Throughout her life, Smith spent much time outdoors in nature. Researchers confirmed what Smith found out naturally while frolicking on the beaches and in the water off the California coast. Salt water helps smooth the sticky mucus infiltrating the lungs of a person with CF. In her memoir, she shares that “salt is part and parcel of the cystic fibrosis experience. I’ve noticed the healing effects of the ocean since I was a little girl (…) I feel as if there’s salt in my soul.” The thought that lends itself to the title of the book. 

Salt in My Soul is not Smith’s first publication. Her first book, The Gottlieb Native Garden: A California Love Story, is a detailed work sharing the story of the environmentalist Susan Gottlieb and the history of the Gottlieb Native Garden located only a mile away from the urban oasis of Beverly Hills. In it, Smith elaborates on the importance of native plants and ways of the ecosystem, emphasizing Gottlieb’s pursuit of restoring native plants to their full and rightful place in the ecosystem as exemplified by the Gottlieb Gardens.
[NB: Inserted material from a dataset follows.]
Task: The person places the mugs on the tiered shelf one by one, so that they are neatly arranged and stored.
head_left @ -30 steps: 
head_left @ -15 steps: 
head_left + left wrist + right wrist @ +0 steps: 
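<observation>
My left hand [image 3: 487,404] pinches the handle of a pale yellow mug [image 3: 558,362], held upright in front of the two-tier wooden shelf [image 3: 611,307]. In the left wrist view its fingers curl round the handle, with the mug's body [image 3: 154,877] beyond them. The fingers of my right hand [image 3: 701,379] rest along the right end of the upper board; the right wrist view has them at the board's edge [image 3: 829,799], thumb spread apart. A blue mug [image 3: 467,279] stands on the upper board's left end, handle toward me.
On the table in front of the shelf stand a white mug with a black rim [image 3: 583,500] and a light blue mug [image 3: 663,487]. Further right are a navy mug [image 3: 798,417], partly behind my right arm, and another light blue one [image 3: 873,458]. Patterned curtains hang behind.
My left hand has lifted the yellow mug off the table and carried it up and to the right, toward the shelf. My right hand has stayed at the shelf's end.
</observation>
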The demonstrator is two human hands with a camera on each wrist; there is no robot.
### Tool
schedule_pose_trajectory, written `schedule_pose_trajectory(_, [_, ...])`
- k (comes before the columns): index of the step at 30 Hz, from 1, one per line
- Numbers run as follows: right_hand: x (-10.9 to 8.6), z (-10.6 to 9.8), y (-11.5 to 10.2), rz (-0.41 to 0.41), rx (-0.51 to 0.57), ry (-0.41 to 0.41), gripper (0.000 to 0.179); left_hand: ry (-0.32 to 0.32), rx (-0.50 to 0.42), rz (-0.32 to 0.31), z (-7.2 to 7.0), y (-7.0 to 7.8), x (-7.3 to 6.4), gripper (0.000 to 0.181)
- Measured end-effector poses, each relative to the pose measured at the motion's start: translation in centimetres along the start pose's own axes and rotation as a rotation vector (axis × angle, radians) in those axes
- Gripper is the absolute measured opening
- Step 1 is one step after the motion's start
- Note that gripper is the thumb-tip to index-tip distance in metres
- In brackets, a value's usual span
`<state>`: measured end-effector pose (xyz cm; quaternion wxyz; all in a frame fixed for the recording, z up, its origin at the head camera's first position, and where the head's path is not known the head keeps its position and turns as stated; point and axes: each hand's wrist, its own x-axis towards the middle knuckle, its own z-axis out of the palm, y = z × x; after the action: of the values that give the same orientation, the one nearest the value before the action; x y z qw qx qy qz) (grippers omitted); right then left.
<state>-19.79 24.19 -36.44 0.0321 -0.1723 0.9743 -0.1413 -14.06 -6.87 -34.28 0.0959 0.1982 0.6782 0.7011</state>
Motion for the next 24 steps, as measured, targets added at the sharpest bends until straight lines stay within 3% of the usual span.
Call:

Her passion for the environment combined with her heightened understanding of her disease inspired a thesis her senior year at Stanford. Smith’s storytelling ability shines through in the final product, a podcast entitled Biome. In the nearly 40 minutes of audio, she weaves a narrative comparing the bacterial colonization of her lungs to the colonization of native Hawaii by Western influences citing the endangerment of local flora and fauna including sea turtles. “I didn’t ask for illness but I own it, because if I don’t no one else will. (…) Locals and natives in Hawaii today did not ask for their islands to fall ill but they own it because if they don’t no one else will.” 

Smith’s mentor for the thesis, Susan McConnell (ΦBK, Harvard Radcliff), Professor of Biology at Stanford, remarks that Smith “had an unflinching ability to look at her own disease progression in a way that made you as a reader and listener lean into the story. She was remarkably unsentimental about her own experiences. I was impressed by her ability to take her own personal situation and think so broadly about the other things she cared about, which were the environment and sustainability. Making parallels and analogies.”

At Stanford, Smith completed biology major with a concentration in environmental anthropology. In regards to Smith’s membership in Phi Beta Kappa, Shader Smith recalls that to her daughter the invite “was a huge, huge, huge surprise.” Despite 67 hospitalizations that ranged from weeks to months throughout her life, “She was not really driven by external success,” noted Shader Smith. “She said ‘Mom, it must be a pity party present to me, because my friends who are pre-med, who work so much harder than me did not get an invite.’ We looked into and found out it was not just about getting straight A’s in one subject. She had a breadth of experience and that is why she was invited. She was the most well-rounded person you could ever imagine.” 

Smith’s talent for podcasting paved the way for her to become a senior producer at Green Grid Radio, where she worked on environment, energy, and sustainability radio shows and podcasts. Even now, Smith’s instinctual ability to tell stories continues to leave a legacy. Her mother is currently on tour, having been invited to speak at more than 75 prestigious venues about her daughter’s posthumous book. Moreover, a fund in her name has been set up at the Cystic Fibrosis Foundation.


Giannina Ong graduated from Santa Clara University with majors in English, classics, and women’s and gender studies and minors in history and public health sciences. An avid reader and conscientious writer, she was inducted into Phi Beta Kappa in 2018. She will begin her M.A. in Women’s and Gender Studies at University of Toronto in September. Santa Clara is home to the Pi of California chapter of Phi Beta Kappa.